__Instructions to follow__
Using the entries that follow, state how many lines contain the word "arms". The response is that number and nothing more.

[Entries taken from a collection]

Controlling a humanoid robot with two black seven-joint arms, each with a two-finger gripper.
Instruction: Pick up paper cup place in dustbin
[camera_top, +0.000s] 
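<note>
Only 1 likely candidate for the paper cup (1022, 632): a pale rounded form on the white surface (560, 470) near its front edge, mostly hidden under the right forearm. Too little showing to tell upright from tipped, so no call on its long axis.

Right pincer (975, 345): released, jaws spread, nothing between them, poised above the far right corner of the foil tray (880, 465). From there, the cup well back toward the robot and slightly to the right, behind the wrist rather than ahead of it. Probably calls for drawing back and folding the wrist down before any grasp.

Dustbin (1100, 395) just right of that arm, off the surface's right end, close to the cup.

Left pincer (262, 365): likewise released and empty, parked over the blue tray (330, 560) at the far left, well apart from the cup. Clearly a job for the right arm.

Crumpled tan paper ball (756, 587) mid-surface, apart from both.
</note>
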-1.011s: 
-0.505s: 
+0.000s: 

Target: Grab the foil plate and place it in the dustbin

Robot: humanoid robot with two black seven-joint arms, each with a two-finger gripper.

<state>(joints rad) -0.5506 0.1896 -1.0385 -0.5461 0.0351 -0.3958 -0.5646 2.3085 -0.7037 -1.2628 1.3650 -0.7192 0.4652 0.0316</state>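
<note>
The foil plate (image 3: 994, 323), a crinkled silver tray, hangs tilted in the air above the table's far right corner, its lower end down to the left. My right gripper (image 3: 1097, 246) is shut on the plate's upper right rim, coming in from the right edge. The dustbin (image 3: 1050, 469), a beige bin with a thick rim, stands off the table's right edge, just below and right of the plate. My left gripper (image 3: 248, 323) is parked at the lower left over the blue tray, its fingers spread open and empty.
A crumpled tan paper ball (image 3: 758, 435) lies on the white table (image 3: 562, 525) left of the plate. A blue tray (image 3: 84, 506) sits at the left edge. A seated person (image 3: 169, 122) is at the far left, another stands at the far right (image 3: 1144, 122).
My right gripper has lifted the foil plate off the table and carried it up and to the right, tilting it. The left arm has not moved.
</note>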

__Your solution__
2